Fast ein Jahr nach der Pleite der Solarworld AG hat auch das Nachfolge-Unternehmen einen Insolvenzantrag gestellt. 600 Beschäftigte müssen um ihre Jobs bangen.

Von Georg Moeritz

Freiberg. Fast ein Jahr nach der Pleite der Solarworld AG hat auch der Nachfolger mit Fabriken in Freiberg und Arnstadt einen Insolvenzantrag gestellt.

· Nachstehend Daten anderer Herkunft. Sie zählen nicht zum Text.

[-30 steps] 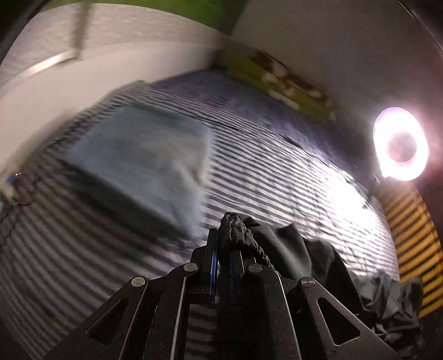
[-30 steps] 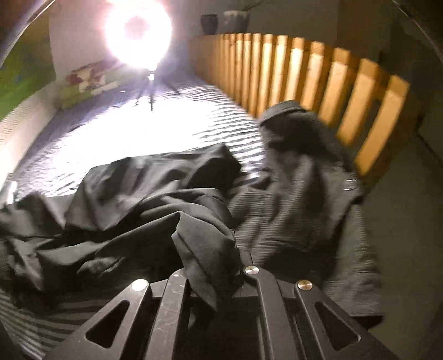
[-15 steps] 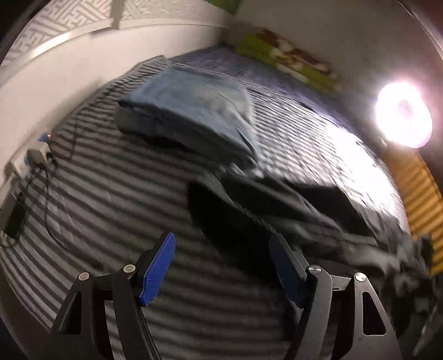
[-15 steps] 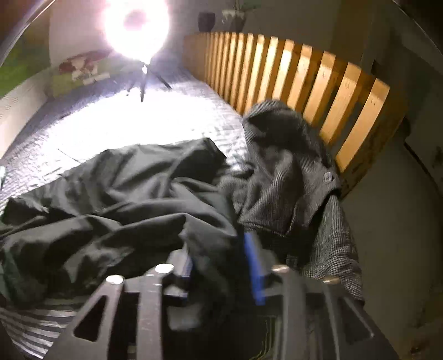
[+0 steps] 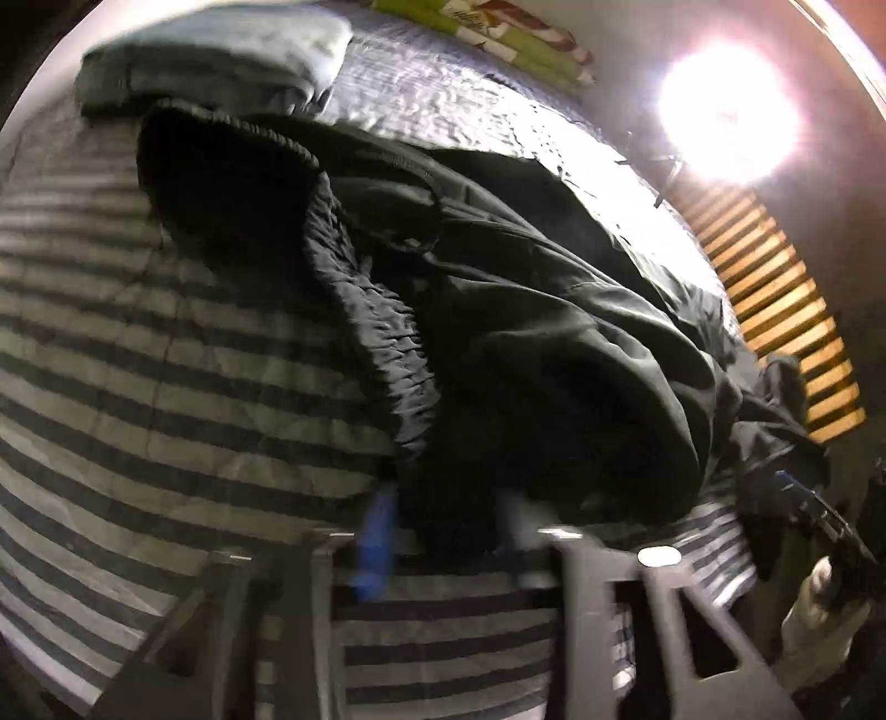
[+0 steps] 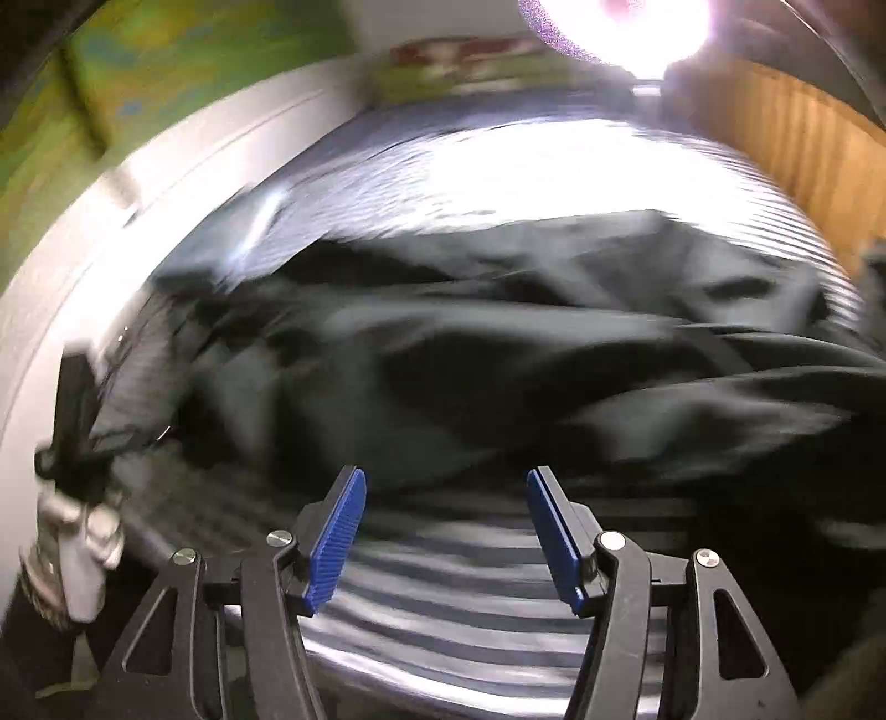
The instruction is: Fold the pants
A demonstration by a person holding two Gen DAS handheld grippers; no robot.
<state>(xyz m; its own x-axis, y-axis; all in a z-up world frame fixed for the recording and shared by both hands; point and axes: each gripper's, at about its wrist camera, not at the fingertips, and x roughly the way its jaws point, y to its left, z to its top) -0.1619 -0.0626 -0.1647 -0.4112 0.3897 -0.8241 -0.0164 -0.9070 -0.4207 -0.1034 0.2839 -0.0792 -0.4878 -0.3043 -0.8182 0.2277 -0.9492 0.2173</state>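
I note a striped bedsheet (image 5: pixel 183 354) under everything, a folded blue towel (image 5: pixel 221 50) at the far end, a bright ring lamp (image 5: pixel 728 113), and a wooden slatted rail (image 5: pixel 786 310) alongside.

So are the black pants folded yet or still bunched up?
Still bunched up. The black pants lie in a rumpled heap on the striped bed, waistband crumpled and fabric in loose ridges, with no flat, squared fold visible.

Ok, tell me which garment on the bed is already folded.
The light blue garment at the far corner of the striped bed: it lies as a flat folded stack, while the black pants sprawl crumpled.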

600 Beschäftigte müssen jetzt erneut um die Zukunft der Produktion von Solarzellen und Modulen in Ostdeutschland bangen. Auf Antrag der Solarworld Industries GmbH bestellte das Amtsgericht am Firmensitz Bonn am Dienstag den Anwalt Christoph Niering zum vorläufigen Insolvenzverwalter.

Solarworld-Sprecher Albrecht Handke sagte der SZ am Abend auf Anfrage, in den beiden Fabriken werde derzeit normal gearbeitet. Die anwesenden Mitarbeiter seien über die Insolvenz informiert. Das Unternehmen reagiere mit dem Antrag auf „weiter gesunkene Preise“. Außerdem wolle die EU-Kommission die Zölle gegen chinesische Konkurrenzprodukte auslaufen lassen. Solarworld hatte sich mehrfach für solche Schutzzölle eingesetzt.

Die Insolvenz der Solarworld AG im Mai vorigen Jahres kostete allein in Freiberg 700 Arbeitsplätze. Firmengründer Frank Asbeck kaufte zusammen mit Partnern aus dem Emirat Katar die beiden deutschen Fabriken aus der Insolvenzmasse und führte sie als GmbH weiter. Im September teilte er mit, dank guter Nachfrage 77 neue Mitarbeiter einzustellen und Leiharbeiter der Firma Trenkwalder zu nutzen.